One example is bunya nut, which grows on a kind of Indigenous pine tree. The cones themselves are these huge, beach ball-sized green orbs (people can be killed by the 10 kg cones when they fall from trees), with each cone containing up to 100 nuts, with the bunya an important historical source of protein for the Indigenous people of NSW and Queensland. There’s restaurant gold hidden in those cones, but they take some work to unearth.

“We first dry the nuts inside their husk, then we crack the nut out of its shell and reconstitute in kombucha. Then we blitz it into a paste and add some cheese mould, let it ferment for about 12 days, and it starts to look like goat’s cheese. Then we whip macadamia, cashew and sesame seed oil into it, and that makes our bunya nut cream cheese.

“That’s just one example of a traditional food that’s eaten simply cooked for sustenance, but that then comes through the doors of Restaurant Orana where we think about how we can tell the traditional story of this nut, but at the same time give a diner something that they recognise so they’re not out of their depth, and further respect it by making something delicious out it.” That’s but one ingredient, and it’s about two weeks in the making for every dish.

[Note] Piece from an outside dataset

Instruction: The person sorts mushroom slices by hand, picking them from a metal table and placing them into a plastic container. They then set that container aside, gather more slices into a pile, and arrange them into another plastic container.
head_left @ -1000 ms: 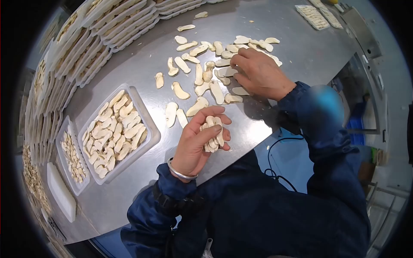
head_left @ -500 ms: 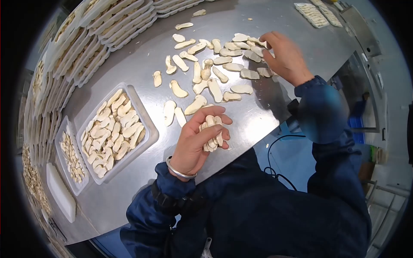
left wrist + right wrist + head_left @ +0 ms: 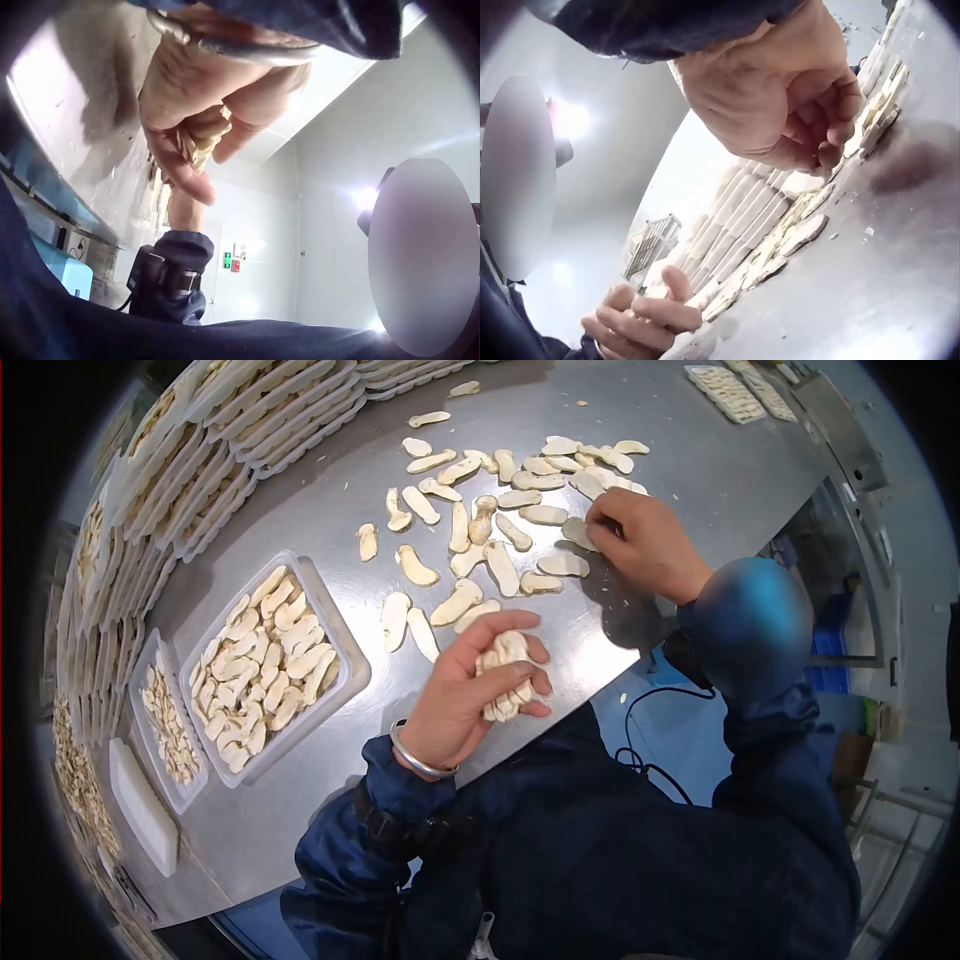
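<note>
In the head view my left hand [image 3: 462, 695] grips a small stack of sliced mushrooms [image 3: 506, 678], the thumb across its front. The same stack [image 3: 201, 142] shows between curled fingers in the left wrist view. To the right, my right hand [image 3: 648, 545] pinches one pale mushroom slice [image 3: 578, 533] by its end, low over the metal table. The right wrist view has that slice [image 3: 807, 184] at the fingertips, beside the row of slices lying on the table. Many loose mushroom slices [image 3: 502, 568] are spread flat to the left of and beyond this hand.
A clear plastic tray [image 3: 352, 668] full of slices stands on the metal table [image 3: 330, 810] at left, beside a narrower tray [image 3: 190, 800] of small pieces. Tall stacks of filled trays [image 3: 225, 450] line the far left. Two filled trays [image 3: 725, 398] lie at the back right.
My right hand moved away to the far right slices, then came back nearer and now pinches a slice. The left hand keeps its stack, shifted slightly rightward.
</note>
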Tool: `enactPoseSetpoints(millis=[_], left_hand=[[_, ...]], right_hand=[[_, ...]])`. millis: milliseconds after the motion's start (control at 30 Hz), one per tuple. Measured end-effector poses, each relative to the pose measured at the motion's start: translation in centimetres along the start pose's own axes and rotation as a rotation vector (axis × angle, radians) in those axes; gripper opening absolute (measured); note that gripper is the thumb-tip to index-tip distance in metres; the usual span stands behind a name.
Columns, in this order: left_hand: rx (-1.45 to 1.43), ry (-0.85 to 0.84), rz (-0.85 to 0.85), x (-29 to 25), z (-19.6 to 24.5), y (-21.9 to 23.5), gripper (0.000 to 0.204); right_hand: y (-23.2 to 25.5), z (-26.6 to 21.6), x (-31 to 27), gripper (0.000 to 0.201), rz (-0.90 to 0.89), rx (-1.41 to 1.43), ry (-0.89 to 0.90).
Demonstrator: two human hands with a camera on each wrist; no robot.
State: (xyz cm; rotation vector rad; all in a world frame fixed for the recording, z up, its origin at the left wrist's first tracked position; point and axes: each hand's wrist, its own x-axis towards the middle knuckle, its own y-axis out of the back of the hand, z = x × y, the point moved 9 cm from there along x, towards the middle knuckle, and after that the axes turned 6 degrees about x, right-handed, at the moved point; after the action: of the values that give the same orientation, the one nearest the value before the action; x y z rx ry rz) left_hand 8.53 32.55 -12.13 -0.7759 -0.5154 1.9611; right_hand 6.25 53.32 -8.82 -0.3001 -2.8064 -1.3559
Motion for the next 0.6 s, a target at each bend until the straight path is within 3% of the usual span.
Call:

Jock Zonfrillo, 2020, Porsche AG

And Jock has 40 more on every tasting menu. From crocodile lardo served with the fruit of a boab tree to crystallised tree sap that’s fermented with fruit juice, to the untrained eye, Jock’s menu looks part exciting, part terrifying. Porsche Cars Australia is proud to count Jock as a brand affiliate, and when we caught up with him he was behind the wheel of his Cayenne E-Hybrid.

It not only matches the sustainable vision of his restaurant and foundation, but also boasts the right combination of capability, flexibility and performance to take him from his CBD restaurant, through the winding roads of the Adelaide Hills he calls home, to hunting for pipis (cockles) with an Indigenous community on Goolwa Beach, two hours out of town.

“Sustainability is a conversation that chefs have been having for a long time. It’s everything we do, from rubbish waste through to the car we drive,” he says. “I’ve had my car for nine months, I go to and from work every day, and I’ve only had to fill it up with petrol twice.”

Jock’s latest venture is his Australian Flavour Lab, a new space that will employ scientists and chefs to work on developing Indigenous ingredients for broader uses, identifying new flavours, health benefits and commercial opportunities, with a view to spread Indigenous food history far and wide - something he himself will be doing in his new role as a host of MasterChef Australia.

“I would like to imagine Australian food is at the beginning, I like to think we’ve turned a corner where we’re truly acknowledging the first Australians, and really the complexity of their culture and their offering in terms of cuisine,” he says. “When you eat these ingredients, you know these are the flavours of Australia. You can have the best Spanish meal, the best Italian meal, the best Vietnamese meal here, and it’s epic, as good as what you get overseas. But we’ve also got ingredients here that actually taste like Australia. There’s no question there’ll be chefs that come along after I’ve gone that will do far more interesting things with Indigenous food than I’ve ever done, but someone had to start the conversation.”